To establish causality, one needs variation in shortages that is orthogonal to other determinants of growth — which is exactly what the IV strategy in Question 3 attempts to provide.


2. OLS with fixed effects (3 points)

Allcott et al. (2016) estimate by OLS: \[Y_{ist} = \rho S_{st} + \theta_t + \phi_i + \varepsilon_{ist} \tag{1}\] where \(\theta_t\) is a year fixed effect and \(\phi_i\) is a firm fixed effect.

2a. Government capacity building (1 point)

The Indian government has been building electricity capacity nationally, especially in years in which demand is high. Would this government action bias estimates of \(\rho\) in Equation (1)?

No, this does not bias \(\hat\rho\), because the year fixed effect \(\theta_t\) absorbs it.
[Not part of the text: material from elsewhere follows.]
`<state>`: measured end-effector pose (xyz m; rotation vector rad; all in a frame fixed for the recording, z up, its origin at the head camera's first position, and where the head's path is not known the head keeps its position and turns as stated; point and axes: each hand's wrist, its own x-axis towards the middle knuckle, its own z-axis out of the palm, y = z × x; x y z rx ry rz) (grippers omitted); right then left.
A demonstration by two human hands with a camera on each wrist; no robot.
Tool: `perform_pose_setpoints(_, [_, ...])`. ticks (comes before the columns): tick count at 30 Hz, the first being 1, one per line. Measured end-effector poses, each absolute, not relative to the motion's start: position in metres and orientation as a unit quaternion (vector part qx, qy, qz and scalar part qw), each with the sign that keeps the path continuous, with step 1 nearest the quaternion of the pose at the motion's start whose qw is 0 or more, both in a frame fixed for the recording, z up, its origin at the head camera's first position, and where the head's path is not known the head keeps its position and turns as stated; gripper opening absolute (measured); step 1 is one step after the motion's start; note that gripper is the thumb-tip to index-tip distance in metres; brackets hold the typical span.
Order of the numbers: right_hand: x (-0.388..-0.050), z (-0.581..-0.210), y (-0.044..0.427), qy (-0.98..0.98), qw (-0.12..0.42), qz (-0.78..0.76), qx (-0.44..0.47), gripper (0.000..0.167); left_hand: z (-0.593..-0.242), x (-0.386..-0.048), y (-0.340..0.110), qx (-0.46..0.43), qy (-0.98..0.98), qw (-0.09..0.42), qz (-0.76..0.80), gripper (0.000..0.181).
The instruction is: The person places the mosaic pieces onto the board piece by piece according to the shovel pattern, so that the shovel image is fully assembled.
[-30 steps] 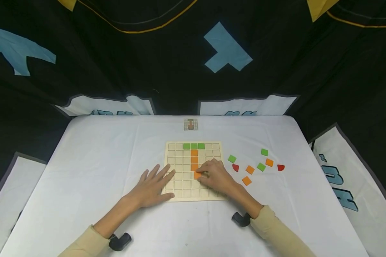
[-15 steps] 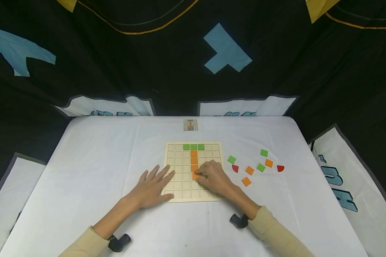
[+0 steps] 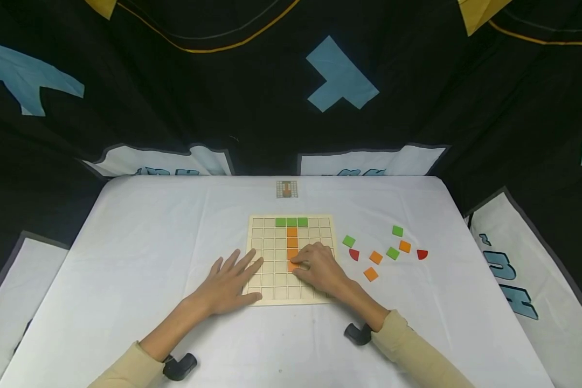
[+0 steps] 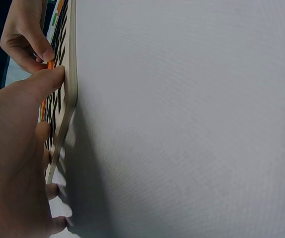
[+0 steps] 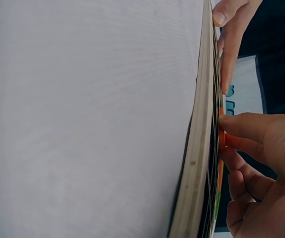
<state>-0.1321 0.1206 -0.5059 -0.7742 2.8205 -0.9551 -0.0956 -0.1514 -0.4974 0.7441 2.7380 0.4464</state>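
Note:
My right hand (image 3: 323, 270) pinches an orange square tile (image 3: 291, 267) between thumb and fingers, low over a pale wooden grid board (image 3: 271, 293). In the right wrist view, that tile (image 5: 222, 141) shows at the fingertips against the board's surface. Just above it, other orange tiles (image 3: 292, 242) form a column, topped by a row of three green tiles (image 3: 291, 222). My left hand (image 3: 225, 287) lies with fingers spread across the board's left edge. In the left wrist view, its thumb (image 4: 48, 82) touches the board's rim.
Loose green, orange and red pieces lie right of the board, among them an orange tile (image 3: 371, 274), a green tile (image 3: 393, 253) and a red quarter-round piece (image 3: 422, 254). A small pattern card (image 3: 287, 189) lies behind the board on the white-covered table (image 3: 140, 242).
My right hand has shifted slightly left with the orange tile, bringing it in line under the orange column. The left hand stays where it was.

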Motion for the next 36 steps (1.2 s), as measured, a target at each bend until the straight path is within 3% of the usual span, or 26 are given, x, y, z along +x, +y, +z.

The key phrase is “nationally”: when the government responds to high aggregate demand by building capacity, the resulting reduction in shortages is common to all states in a given year. This is exactly the kind of national-year variation that \(\theta_t\) controls for. After including year fixed effects, identification of \(\rho\) relies on within-year, across-state variation in shortages — and that cross-state variation is not driven by the government’s national capacity response.

If, however, the government targeted capacity-building at specific states with high demand (state-year variation), then \(\phi_i + \theta_t\) would not fully absorb the endogeneity, and the estimate would be biased. The question specifies a national response, so the year FE is sufficient.

2b. Firm sorting (1 point)

Some firms are inherently more productive, and these firms might endogenously sort into states with low average blackout rates. Would this sorting bias estimates of \(\rho\)?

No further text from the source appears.